Exame para exercício da profissão

A população da amostra também foi questionada se, ao se formar, o engenheiro deveria prestar um exame para exercer a profissão, a exemplo do aplicado aos recém-formados em Direito pela Ordem dos Advogados do Brasil (OAB). A maior parte dos entrevistados, cerca de 79,7%, concorda com o exame de qualificação para o exercício da profissão. Já entre os profissionais da área, 65,6% dos entrevistados concordam com esse procedimento.

Formação e remuneração

Segundo o vice-presidente da CBIC, Ricardo Portella, um dos problemas enfrentados pelo setor é a formação dos profissionais. “A maioria dos empregos que ainda serão criados na engenharia virão da iniciativa privada. O pulo do gato é termos os trainees ou residentes dentro das empresas, como fazem Gerdau, Ambev e Bradesco. Podemos fazer isso também nas grandes e médias empresas da Engenharia”, disse. Segundo o executivo, a CBIC está engajada no projeto e acredita que é possível trazer mais instituições. “Precisamos de bons profissionais no mercado”, completou.

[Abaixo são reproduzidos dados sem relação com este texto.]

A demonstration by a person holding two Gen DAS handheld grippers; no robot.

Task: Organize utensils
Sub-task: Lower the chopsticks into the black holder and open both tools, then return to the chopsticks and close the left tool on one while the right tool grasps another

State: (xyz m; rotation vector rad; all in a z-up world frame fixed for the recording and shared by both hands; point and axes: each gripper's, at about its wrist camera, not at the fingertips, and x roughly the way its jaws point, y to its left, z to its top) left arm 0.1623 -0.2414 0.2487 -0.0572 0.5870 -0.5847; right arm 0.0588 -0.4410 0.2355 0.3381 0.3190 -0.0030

Ainda no âmbito da qualificação, 73% consideram não ser ideal que o curso de Engenharia seja cursado à distância. Já sobre remuneração, 59% dos engenheiros entrevistados consideram que o piso salarial é uma barreira para a inserção de recém-formados no mercado de trabalho.

Portella concorda que a formação dos profissionais da área exige, ao menos, atividades em laboratórios, supervisionadas por professores, o que não é possível no ensino à distância. Aos profissionais da Engenharia que participaram da pesquisa, foi questionado se eles seriam a favor ou contra o período de 18 meses para que os recém-formados nos cursos de engenharia possam exercer a profissão sem a exigência do piso salarial, semelhante à residência para os formados em Medicina, se posicionaram: 59% a favor; 29,5% contra.

Segundo o presidente da Comissão de Obras Industriais e Corporativas (COIC) da CBIC, Ilso de Oliveira, “o resultado obtido, que foi muito abrangente e rico, vai possibilitar fazer correções de rotas e completações em nosso projeto de uma forma mais assertiva”.

Clique aqui e baixe a pesquisa na íntegra

Leia a matéria no G1

A iniciativa tem interface com o projeto “Fortalecimento das Empresas de Obras Industriais e Corporativas” da Comissão de Obras Industriais (COIC) da CBIC, com a correalização do Serviço Nacional de Aprendizagem Industrial (Senai Nacional).